We need common sense regulations to keep the most predatory brokers in check, and here are a few steps that Washingtoncan take right now:First, let’s strengthen federal oversight
The truth is that some brokers actually do help, offering sage counsel to small business owners to help them find the loan that best suits their needs. These respectable brokers typically earn modest fees of 1% to 3%, and that fee is paid by lenders without having any impact on the cost of the loans to borrowers.
But, small business owners are increasingly likely to encounter brokers who are out for themselves. In fact, unscrupulous players have emerged like wolves in sheep’s clothing, and are deliberately building tricks and traps into the loan process to pad their pockets and ensnare borrowers in a cycle of high-cost debt. For example, just last week a small business owner applied for a loan on the Fundera platform and was quoted an interest rate of under 30%. A few days prior that borrower had applied for the same loan product, but had gone through a broker who quoted a rate of 45%. The 15 percentage point difference is what the broker was pocketing for himself as his “finder’s fee”, and would have been passed onto to the unsuspecting borrower entirely unbeknownst to them.
That’s partly because banks are increasingly less focused on small businesses as a Harvard Business School working paper that I recently co-authored underscores. In the past two decades, small business loans have fallen from half of all banks loans to just about 30%. But, a new crop of online lenders have stepped in to fill part of this void, originating $3 billion in loan capital in 2013 and growing at high double-digit rates.
Second, let’s cap the percentage points that brokers can surreptitiously add to small business loans
About half of loans originated at some of the most prominent online small business lenders come from brokers, many of whom cut their teeth in the run-up to the subprime mortgage crisis. The prevalence of brokers in online lending is a big reason why interest rates at some of the most prominent online lenders can reach as high as 130%. Luckily many of the best online lenders are trying to distance themselves from brokers, and have made progress in pushing their share of the market down from as high as 70% just a few years ago.
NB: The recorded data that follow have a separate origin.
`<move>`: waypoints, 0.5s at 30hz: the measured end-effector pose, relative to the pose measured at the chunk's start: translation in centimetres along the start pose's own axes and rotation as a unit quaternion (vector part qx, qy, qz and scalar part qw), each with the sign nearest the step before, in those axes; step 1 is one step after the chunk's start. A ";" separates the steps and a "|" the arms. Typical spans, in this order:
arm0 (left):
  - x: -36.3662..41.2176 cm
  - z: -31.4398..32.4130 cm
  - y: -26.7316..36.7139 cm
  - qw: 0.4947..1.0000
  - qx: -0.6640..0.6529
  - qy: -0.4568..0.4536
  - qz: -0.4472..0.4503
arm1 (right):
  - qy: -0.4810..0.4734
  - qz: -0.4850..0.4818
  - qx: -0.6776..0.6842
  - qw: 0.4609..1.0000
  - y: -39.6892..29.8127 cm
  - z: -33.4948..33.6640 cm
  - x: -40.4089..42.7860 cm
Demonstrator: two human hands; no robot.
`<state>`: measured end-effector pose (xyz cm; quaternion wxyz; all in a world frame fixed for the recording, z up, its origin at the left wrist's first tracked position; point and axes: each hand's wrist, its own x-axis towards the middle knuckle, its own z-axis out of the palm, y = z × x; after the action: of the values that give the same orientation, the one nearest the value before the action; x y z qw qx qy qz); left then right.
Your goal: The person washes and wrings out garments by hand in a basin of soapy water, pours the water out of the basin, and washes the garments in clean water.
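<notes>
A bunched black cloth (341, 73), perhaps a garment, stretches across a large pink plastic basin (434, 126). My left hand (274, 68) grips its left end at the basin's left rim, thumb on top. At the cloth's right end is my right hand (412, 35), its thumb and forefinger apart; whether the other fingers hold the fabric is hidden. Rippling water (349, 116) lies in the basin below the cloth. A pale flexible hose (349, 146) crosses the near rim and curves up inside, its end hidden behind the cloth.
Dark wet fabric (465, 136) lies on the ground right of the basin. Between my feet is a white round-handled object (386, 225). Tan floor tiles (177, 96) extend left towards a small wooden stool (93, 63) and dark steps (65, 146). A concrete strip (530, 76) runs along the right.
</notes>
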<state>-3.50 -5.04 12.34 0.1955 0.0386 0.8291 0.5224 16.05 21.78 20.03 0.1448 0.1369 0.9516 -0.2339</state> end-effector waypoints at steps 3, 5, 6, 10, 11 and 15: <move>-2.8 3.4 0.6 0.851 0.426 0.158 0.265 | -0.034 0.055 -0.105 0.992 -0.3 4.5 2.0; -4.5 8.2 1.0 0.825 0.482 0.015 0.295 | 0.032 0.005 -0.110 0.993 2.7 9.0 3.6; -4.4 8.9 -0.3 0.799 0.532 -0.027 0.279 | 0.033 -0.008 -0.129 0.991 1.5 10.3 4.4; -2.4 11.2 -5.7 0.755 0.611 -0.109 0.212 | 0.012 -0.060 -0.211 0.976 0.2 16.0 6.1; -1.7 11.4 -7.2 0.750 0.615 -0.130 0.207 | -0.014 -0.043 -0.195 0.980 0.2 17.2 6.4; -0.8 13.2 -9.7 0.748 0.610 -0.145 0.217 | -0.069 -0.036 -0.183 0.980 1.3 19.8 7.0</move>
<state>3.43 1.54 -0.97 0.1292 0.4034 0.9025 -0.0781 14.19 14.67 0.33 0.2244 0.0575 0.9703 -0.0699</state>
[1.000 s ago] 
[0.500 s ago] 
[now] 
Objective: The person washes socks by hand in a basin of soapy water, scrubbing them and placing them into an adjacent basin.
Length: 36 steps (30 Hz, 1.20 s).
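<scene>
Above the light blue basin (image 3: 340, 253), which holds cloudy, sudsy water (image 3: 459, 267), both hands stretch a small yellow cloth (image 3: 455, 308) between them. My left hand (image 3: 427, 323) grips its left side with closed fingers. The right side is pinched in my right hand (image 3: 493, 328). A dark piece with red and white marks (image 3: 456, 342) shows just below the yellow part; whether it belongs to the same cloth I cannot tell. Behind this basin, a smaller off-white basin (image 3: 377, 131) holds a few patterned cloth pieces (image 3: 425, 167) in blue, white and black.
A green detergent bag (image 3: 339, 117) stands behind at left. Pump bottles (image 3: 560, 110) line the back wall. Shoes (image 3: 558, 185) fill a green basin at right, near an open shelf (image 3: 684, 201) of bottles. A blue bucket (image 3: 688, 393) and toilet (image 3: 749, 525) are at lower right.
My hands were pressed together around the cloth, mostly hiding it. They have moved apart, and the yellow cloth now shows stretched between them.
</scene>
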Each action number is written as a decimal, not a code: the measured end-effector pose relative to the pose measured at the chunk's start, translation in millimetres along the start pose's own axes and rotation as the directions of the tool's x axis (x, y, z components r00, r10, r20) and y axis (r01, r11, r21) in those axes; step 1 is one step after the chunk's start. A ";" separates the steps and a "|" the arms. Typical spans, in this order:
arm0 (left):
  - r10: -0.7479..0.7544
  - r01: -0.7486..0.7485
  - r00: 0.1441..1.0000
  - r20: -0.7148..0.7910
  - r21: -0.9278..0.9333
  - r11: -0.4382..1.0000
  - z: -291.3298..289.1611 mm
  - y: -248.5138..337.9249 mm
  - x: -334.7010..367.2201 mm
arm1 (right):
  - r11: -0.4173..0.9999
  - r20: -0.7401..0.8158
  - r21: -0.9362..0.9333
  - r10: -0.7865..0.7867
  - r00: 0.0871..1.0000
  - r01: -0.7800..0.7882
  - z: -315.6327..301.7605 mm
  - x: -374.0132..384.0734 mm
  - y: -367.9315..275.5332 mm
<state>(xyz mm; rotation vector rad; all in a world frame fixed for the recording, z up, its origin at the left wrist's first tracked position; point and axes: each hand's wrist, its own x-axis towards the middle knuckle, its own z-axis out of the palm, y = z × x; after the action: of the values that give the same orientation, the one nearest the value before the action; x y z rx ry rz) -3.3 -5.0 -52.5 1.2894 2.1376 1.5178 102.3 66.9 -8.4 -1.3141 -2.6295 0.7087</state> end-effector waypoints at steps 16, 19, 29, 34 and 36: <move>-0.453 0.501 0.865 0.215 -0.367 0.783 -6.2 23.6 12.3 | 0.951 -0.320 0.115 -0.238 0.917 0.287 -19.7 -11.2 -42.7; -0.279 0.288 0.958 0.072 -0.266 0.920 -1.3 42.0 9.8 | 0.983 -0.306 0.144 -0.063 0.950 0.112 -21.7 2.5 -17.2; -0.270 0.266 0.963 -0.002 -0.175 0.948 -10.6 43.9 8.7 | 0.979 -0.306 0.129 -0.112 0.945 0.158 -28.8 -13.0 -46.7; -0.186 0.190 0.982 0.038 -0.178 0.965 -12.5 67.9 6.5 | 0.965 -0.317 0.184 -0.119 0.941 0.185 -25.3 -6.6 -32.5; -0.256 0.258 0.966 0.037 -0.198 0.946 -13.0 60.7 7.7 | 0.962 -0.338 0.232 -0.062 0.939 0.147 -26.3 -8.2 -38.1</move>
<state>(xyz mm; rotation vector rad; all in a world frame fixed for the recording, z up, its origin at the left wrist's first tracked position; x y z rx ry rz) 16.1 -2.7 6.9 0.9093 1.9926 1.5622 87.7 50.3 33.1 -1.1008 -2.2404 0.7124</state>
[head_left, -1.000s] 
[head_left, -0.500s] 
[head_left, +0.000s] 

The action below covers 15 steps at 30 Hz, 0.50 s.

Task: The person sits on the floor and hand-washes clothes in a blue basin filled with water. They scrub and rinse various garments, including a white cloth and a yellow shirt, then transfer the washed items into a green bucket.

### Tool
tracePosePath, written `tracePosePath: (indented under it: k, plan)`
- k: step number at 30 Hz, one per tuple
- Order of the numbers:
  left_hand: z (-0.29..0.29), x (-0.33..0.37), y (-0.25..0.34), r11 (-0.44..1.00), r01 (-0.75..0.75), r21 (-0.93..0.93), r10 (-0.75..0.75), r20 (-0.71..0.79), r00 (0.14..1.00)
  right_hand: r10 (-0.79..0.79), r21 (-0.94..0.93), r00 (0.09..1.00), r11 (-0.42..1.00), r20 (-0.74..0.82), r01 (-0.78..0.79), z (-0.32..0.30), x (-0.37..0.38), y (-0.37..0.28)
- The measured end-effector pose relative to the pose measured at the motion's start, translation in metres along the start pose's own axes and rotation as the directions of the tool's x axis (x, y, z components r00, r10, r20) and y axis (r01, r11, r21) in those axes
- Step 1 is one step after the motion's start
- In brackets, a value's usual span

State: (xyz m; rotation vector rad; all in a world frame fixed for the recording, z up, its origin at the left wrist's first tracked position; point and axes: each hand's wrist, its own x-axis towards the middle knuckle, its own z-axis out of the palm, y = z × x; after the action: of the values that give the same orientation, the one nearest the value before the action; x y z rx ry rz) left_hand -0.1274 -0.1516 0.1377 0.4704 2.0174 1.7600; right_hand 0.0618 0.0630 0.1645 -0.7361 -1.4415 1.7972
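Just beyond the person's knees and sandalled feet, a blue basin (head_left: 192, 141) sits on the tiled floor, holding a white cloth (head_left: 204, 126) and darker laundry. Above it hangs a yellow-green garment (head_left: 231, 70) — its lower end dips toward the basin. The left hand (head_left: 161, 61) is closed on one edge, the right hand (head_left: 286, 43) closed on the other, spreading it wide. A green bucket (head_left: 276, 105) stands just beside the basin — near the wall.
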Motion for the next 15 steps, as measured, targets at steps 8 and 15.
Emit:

But, as finding creditworthy borrowers isn’t easy, brokers are likely to remain a feature of the burgeoning alternative lending industry for the foreseeable future. That’s going to be a dangerous dynamic because there isn’t much that small business borrowers can do to protect themselves. Right now, brokers operate in a veritable Wild Wild West, governed merely by a tattered patchwork of state-based rules. In most states nearly anyone can be a broker to businesses: there’s no test to pass, no code of ethics to installment loans South Carolina follow. Most states don’t even have a cap on interest rates that can be charged to businesses.
The Consumer Financial Protection Bureau (CFPB) should consider taking action at the federal level. The agency, while originally conceived as a consumer-oriented body, was given authority to oversee data collection on small business loans under the Dodd-Frank Act. And, fresh off hard-won disputes that have increased transparency for consumers in the student loan, credit card and mortgage industries, the agency may be best equipped to be the cop on the beat in online small business lending, too. In a letter sent to CFPB in May, Senator Sherrod Brown of Ohio rung the alarm that protections are needed from predatory tactics in online lending. The Dodd-Frank Act made it more difficult for mortgage brokers to charge usurious rates in the aftermath of the subprime crisis, and it deserves consideration in the small business lending industry as well.